◆ ACTIVITY
Take the lines from the beginning of the data below through the line holding "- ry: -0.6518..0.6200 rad" and return exactly those.
════════════════
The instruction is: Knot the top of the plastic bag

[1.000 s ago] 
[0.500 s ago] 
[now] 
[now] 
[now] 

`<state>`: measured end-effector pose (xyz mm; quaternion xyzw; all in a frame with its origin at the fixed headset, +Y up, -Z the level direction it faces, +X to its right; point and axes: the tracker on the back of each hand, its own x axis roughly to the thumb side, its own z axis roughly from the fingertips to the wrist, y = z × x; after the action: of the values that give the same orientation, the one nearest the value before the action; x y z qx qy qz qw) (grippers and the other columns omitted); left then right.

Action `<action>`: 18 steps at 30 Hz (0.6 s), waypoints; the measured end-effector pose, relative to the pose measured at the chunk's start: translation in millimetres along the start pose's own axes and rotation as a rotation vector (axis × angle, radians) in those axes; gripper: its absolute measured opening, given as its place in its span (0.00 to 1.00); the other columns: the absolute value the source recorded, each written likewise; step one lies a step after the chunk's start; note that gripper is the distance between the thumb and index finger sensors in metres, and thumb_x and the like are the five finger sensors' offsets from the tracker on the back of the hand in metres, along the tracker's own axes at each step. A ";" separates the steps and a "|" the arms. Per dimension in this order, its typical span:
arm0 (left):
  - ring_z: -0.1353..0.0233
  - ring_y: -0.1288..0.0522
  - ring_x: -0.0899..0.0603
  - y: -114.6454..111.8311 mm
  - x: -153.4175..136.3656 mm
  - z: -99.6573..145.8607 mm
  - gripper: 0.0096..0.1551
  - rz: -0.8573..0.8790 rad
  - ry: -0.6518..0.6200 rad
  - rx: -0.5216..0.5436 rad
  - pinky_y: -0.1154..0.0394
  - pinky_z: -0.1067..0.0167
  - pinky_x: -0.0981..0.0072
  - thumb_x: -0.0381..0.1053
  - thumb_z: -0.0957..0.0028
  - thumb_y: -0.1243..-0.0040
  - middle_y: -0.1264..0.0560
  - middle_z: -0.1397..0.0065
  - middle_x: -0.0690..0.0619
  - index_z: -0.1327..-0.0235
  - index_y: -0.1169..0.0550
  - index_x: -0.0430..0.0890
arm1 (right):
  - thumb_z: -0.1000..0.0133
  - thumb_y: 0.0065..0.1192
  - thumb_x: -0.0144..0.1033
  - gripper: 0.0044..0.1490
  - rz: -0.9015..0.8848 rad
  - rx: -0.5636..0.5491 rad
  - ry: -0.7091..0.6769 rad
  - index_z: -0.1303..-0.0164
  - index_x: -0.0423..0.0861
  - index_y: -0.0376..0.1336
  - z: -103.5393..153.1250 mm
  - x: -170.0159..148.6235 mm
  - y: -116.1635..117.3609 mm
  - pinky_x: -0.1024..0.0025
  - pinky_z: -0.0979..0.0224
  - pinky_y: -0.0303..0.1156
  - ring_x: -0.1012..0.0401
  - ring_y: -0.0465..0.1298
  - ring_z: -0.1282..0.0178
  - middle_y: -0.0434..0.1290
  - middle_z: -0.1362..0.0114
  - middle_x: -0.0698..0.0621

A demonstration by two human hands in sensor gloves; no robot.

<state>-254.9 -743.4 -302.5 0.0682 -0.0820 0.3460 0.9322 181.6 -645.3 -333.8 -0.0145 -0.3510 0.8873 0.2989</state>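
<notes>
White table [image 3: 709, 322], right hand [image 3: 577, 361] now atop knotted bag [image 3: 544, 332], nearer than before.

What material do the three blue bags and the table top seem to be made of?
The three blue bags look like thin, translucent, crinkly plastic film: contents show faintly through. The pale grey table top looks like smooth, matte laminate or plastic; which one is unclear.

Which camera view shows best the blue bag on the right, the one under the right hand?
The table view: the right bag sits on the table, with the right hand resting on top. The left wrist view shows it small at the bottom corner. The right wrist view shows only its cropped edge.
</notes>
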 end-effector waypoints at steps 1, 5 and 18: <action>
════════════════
◆ ANSWER TO THIS PROBLEM
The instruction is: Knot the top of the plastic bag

[1.000 s ago] 
[0.500 s ago] 
[now] 
[now] 
[now] 

`<state>`: measured end-effector pose (xyz mm; quaternion xyzw; all in a frame with its origin at the fixed headset, +Y up, -Z the level direction it faces, +X to its right; point and axes: the tracker on the back of each hand, its own x axis roughly to the thumb side, its own z axis roughly from the fingertips to the wrist, y = z × x; after the action: of the values that give the same orientation, the one nearest the value before the action; x y z qx qy qz qw) (grippers and the other columns omitted); left then right.

Action `<action>`: 18 steps at 30 Hz (0.6 s), waypoints; the measured end-effector pose, relative to the pose measured at the chunk's start: translation in millimetres along the start pose's own axes and rotation as a rotation vector (axis × angle, radians) in those axes; gripper: its absolute measured opening, given as its place in its span (0.00 to 1.00); the other columns: the absolute value the source recorded, each written likewise; step one lies a step after the chunk's start; note that gripper is the distance between the thumb and index finger sensors in metres, and thumb_x and the like are the five finger sensors' offsets from the tracker on the back of the hand in metres, along the tracker's own axes at each step. A ";" separates the steps and a "|" the arms. Per dimension in this order, its typical span:
arm0 (left):
  - ring_z: -0.1353..0.0233
  - ring_y: -0.1288..0.0522
  - ring_x: -0.0899..0.0603
  - y: -114.6454..111.8311 mm
  - x: -153.4175..136.3656 mm
  - z: -99.6573..145.8607 mm
  - gripper: 0.0096..0.1551
  - rz: -0.8573..0.8790 rad
  - ry: -0.6518..0.6200 rad

The exercise contains nothing more.